Complexity-Index

Provided are R (calc_index.R) and Stata (calc_index.do) files to calculate complexity indices from Quantifying Lottery Choice Complexity (Enke & Shubatt 2023):

OPC: Objective Problem Complexity
SPC: Subjective Problem Complexity
OAC: Objective Aggregation Complexity
SAC: Subjective Aggregation Complexity
OLC: Objective Lottery Complexity
SLC: Subjective Lottery Complexity

Depending on the Input, the tool calculates these indices and saves them in the output folder, including the necessary features to obtain these indices.

Input

The code automatically recognizes the number of lotteries in the input data and therefore calculates either complexity indices of the choice problem and each lottery (see subsection Choice Complexity or just the complexity of the lottery if just one lottery is supplied (see subsection Lottery Complexity).

Max number of lotteries: 2
Max number of states per lottery: 9
Payout value is ignored if its probability is 0
Payouts should be distinct in each lottery
Problem ID is optional and should be indicated by the column name problem.
CSV format
Not existing probabilities and states can be indicated by ,"",, ,"NA", or ,,
Additional columns can be in the input data and will not be manipulated by code, as long as it does not match the pattern x_, p_, _a_, _a, _b_, _b and cor_

Choice Complexity

If two lotteries are supplied, the column names should be as displayed in the table below. The columns indicating payouts should take the form x_{l}_{i}, where $l \in {a,b}$ indicates which lottery the payout belongs to, and $i$ indexes the lottery states. Similarly, the column names indicating probabilities should take the form p_{l}_{i}. The state index $i$ should take values between 1 and $k_{{l}}$, where $k_{{l}}$ is the maximum number of states in any of the $l$ lotteries. As written, the code can process a maximum of $k_{{l}} = 9$ distinct states. If a payout is repeated in a lottery, they will be treated as separate states. To calculate the complexity-indices in (Enke & Shubatt 2023), we always first collapsed problems to treat same payouts as same state. If both lotteries take on a maximum of two states, then you would include the columns x_a_1, x_a_2, p_a_1, p_a_2, and similarly for $b$. See sample sample_all_indices_calculation_1.csv or sample_all_indices_calculation_2.csv in the sample_data folder for an example of a correct input format.
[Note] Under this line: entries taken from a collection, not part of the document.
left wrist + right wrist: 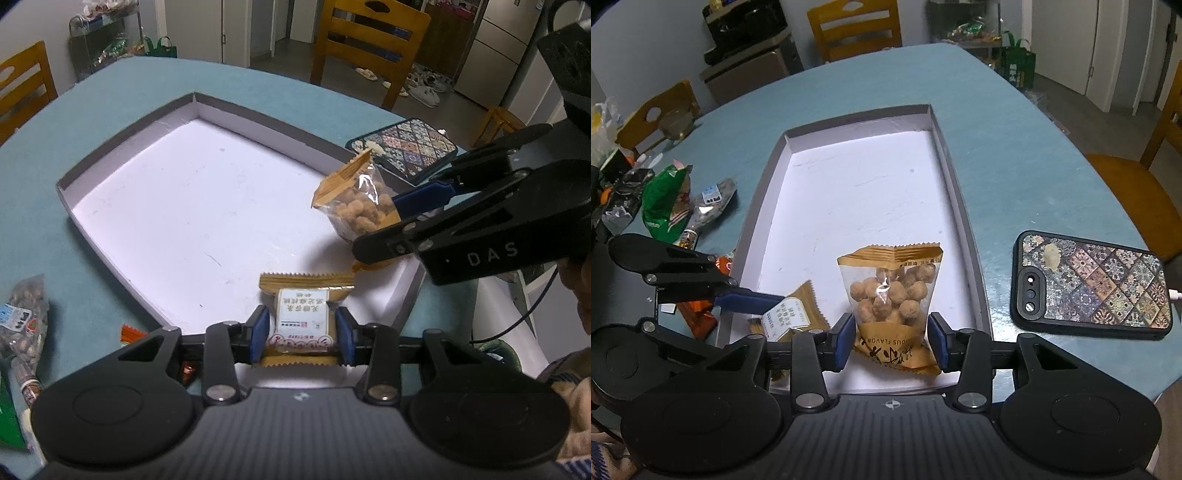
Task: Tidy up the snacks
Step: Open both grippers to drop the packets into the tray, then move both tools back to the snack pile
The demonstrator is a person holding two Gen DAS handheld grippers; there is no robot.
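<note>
A shallow white tray (122, 136) with grey walls lies on the blue table. My left gripper (301, 332) hangs over its near edge. A flat gold packet with a white label (303, 317) lies between the blue pads, with a thin dark gap on each side. My right gripper (892, 339) has its pads against the lower part of a clear bag of round brown snack balls (890, 291), which stands tilted up from the tray floor. In the left wrist view that bag (362, 206) rises at the tray's right side. The labelled packet (790, 314) shows left of the bag.
A phone in a patterned case (1100, 284) lies on the table right of the tray. Several loose snack packs, one green (668, 206), and a bag of nuts (26, 314) lie left of the tray. Wooden chairs (365, 48) stand around the table.
</note>
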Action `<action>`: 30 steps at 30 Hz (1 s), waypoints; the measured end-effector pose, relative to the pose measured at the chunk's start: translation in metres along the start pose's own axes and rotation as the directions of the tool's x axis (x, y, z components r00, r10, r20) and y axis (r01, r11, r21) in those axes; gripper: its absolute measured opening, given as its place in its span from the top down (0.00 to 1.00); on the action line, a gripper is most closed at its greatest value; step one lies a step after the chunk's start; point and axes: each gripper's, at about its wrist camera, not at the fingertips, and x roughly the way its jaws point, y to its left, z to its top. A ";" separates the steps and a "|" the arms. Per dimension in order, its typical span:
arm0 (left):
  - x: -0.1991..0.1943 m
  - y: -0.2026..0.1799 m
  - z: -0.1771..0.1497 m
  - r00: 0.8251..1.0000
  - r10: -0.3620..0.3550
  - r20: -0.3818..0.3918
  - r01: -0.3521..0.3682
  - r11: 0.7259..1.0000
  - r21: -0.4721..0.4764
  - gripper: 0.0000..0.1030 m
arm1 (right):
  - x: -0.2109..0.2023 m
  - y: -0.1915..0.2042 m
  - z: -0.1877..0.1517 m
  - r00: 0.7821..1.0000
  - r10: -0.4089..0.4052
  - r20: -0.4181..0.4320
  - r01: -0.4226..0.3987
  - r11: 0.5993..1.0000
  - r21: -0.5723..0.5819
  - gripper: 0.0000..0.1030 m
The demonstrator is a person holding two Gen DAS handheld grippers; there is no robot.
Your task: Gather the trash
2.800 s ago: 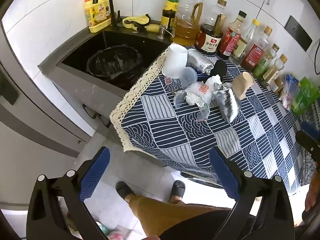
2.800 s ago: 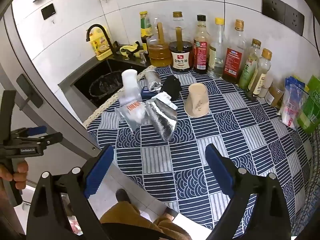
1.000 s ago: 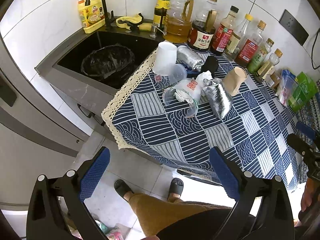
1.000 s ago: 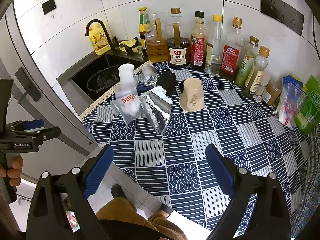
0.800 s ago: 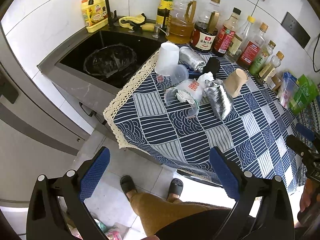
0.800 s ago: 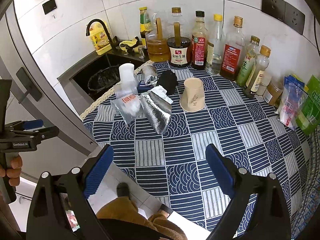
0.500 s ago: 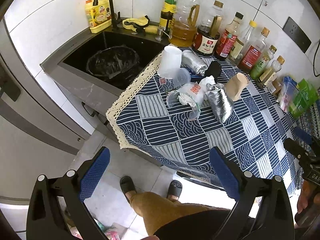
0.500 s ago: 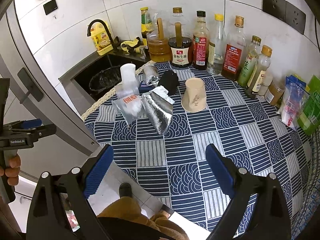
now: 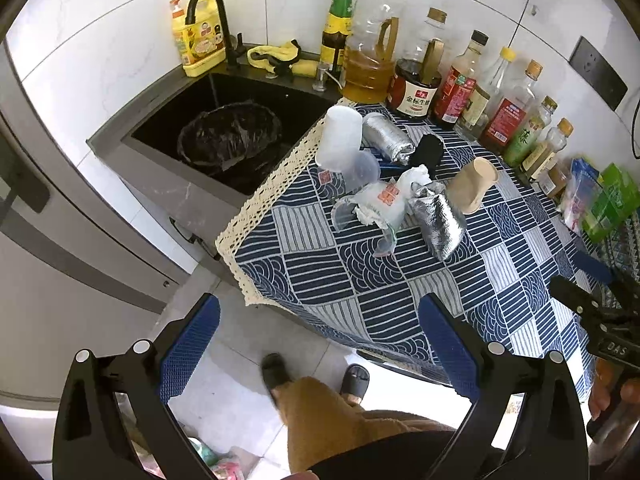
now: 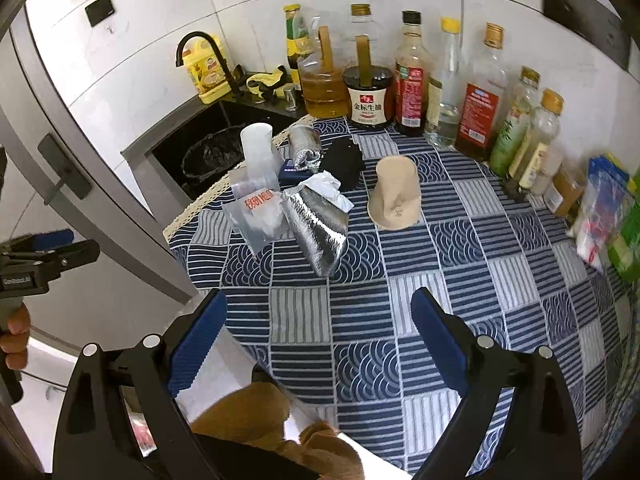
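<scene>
Nearest the cameras, off the front edge of the tabletop [image 10: 360, 320], both tongs hung in the air above the floor and the person's slippered feet. The left tongs [image 9: 320, 344] and the right tongs [image 10: 320, 332] each stood spread wide, blue pads well apart, gripping nothing and touching nothing.

Farther in, the trash lay bunched toward the sink-side corner of the patterned cloth: a silver foil pouch [image 10: 318, 232] on its side, a crumpled clear plastic bag [image 10: 258, 210] just beside it, a wad of white tissue [image 10: 328, 188], an upturned paper cup [image 10: 394, 196] standing a little apart, then a foil roll [image 10: 304, 148], a black wad [image 10: 344, 162] and a translucent cup [image 10: 258, 148] near the lace edge. Beyond that edge sat the lined bin [image 9: 230, 134] in the sink.

The likely trouble: the pieces overlapped, so a grab at the pouch could drag the bag or tissue off the tabletop. A careless reach could also knock the bottles [image 10: 408, 76] ranged along the wall.
</scene>
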 end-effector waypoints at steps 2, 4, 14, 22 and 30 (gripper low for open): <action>0.004 -0.002 0.005 1.000 0.004 -0.012 -0.004 1.000 0.005 0.07 | 0.007 0.000 0.006 1.000 0.006 -0.023 -0.006 1.000 -0.013 0.11; 0.008 -0.004 0.012 1.000 0.004 -0.015 -0.003 1.000 0.016 0.07 | 0.015 -0.004 0.012 0.999 0.025 -0.037 -0.025 1.000 0.003 0.11; 0.067 -0.012 0.048 0.994 -0.025 -0.108 0.039 0.991 0.127 0.07 | 0.097 -0.014 0.059 0.965 0.177 -0.195 -0.187 0.982 -0.033 0.11; 0.141 -0.020 0.072 0.968 -0.062 -0.242 0.115 0.971 0.209 0.07 | 0.152 -0.019 0.078 0.931 0.255 -0.262 -0.310 0.931 -0.194 0.16; 0.179 -0.043 0.078 0.937 -0.096 -0.336 0.201 0.935 0.291 0.07 | 0.190 -0.009 0.081 0.917 0.179 -0.356 -0.291 0.912 -0.291 0.25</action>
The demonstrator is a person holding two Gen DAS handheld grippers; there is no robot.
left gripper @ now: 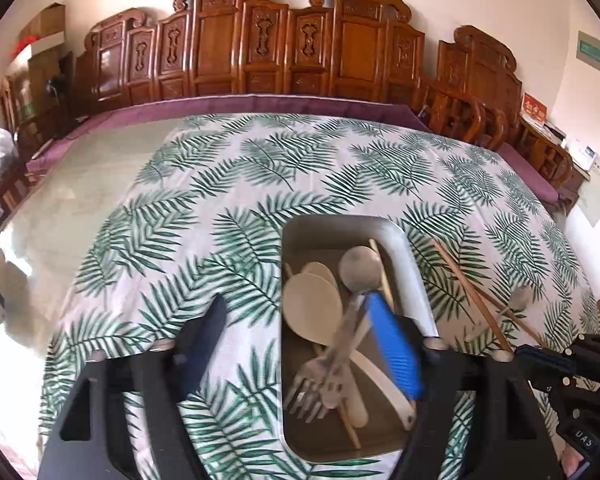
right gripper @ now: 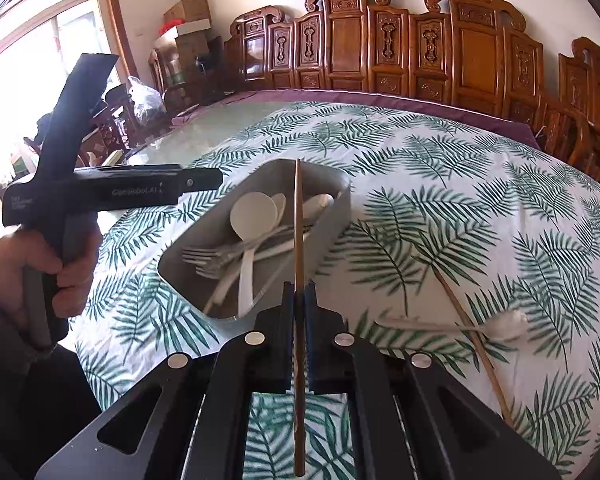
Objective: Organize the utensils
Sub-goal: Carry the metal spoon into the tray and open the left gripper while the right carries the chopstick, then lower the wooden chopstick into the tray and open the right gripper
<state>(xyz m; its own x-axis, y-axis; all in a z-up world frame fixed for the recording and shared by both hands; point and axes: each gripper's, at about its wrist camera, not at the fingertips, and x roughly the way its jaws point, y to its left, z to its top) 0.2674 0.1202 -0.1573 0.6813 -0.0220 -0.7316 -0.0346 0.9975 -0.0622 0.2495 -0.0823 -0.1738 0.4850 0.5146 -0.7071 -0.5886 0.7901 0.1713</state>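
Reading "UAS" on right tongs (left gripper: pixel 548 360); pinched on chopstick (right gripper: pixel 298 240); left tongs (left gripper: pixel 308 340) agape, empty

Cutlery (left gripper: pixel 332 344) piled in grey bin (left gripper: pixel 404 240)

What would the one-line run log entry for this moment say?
left hand-held gripper: open | right hand-held gripper: shut on brown wooden chopstick | grey rectangular bin: holds utensils

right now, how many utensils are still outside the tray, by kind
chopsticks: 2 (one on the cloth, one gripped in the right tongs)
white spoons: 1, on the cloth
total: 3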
[problem]	x_a_1	x_a_2	x_a_3	p_a_1	p_a_2	p_a_3	x_b_1	x_b_2	x_b_3	p_a_1	p_a_2	p_a_3	[compound]	Any
1	10	5		0.5	0.5		3			1			0	other
2	2	4		0.3	0.7		2			1			1	column
3	1	2	3	0.2	0.2	0.6	1	2	3	0.2	0.5	0.3	1	possible

Compound

An additional optional column can be used to indicate that one of the lotteries is a compound lottery. However, we use a very specific type of compoundness in our estimation procedure. Specifically, we considered two-state lotteries where the probabilities p_{l}_1 and p_{l}_2 were not given explicitly to participants. Instead we told them that the probability of the first state $p$ would be drawn randomly from a uniform distribution on the interval $[p_{\min}, p_{\max}]$, and we varied the value of $p_{\min}$ and $p_{\max}$. The probability of the second state is then, of course, given by $1-p$. We allowed for at most one of the two options to have this type of compoundness. The compound indicator on which the complexity index model is trained only uses this definition of compoundness; we cannot speak to its robustness to alternative definitions. If you do not include compound in your column names, it will automatically be set to False for all problems.

Lottery Complexity

If only one lottery is supplied, the lottery column names can be either as displayed above (using only the _a_ columns and no _b_ columns). Alternatively, the _a_ segment may be omitted, in which case payoff columns will take the form x_{i} and probability columns will take the form p_{i}. Again, $i$ will range between 0 and $k$, the largest number of distinct states in any lottery; the code can handle a maximum value of $k = 9$. For an example of the correct input format, see sample_just_OLC_SLC_calculation_1.csv or sample_just_OLC_SLC_calculation_2.csv in the sample_data folder.

Output

The results will be saved in output with index_calculated_R.csv or index_calculated_stata.csv depending on which script you run, including features which are necessary for the calculations. (Additionally .RData and .dta, are saved, depending on the executed script).

Choice Complexity

The features for each index are the following. Please see Section 4 for the development of the indices and appendix Potential Complexity Features for details about feature definition in Quantifying Lottery Choice Complexity.
Consider a choice between two lotteries indexed by $j$ and denoted by letters $A$ and $B$. Each lottery is characterized by payout probabilities $(p_1^j,...p^j_{k_j})$ and payoff $(x_1^j,...x^j_{k_j})$ where $k_j$ denotes the number of distinct payout states of lottery $j$.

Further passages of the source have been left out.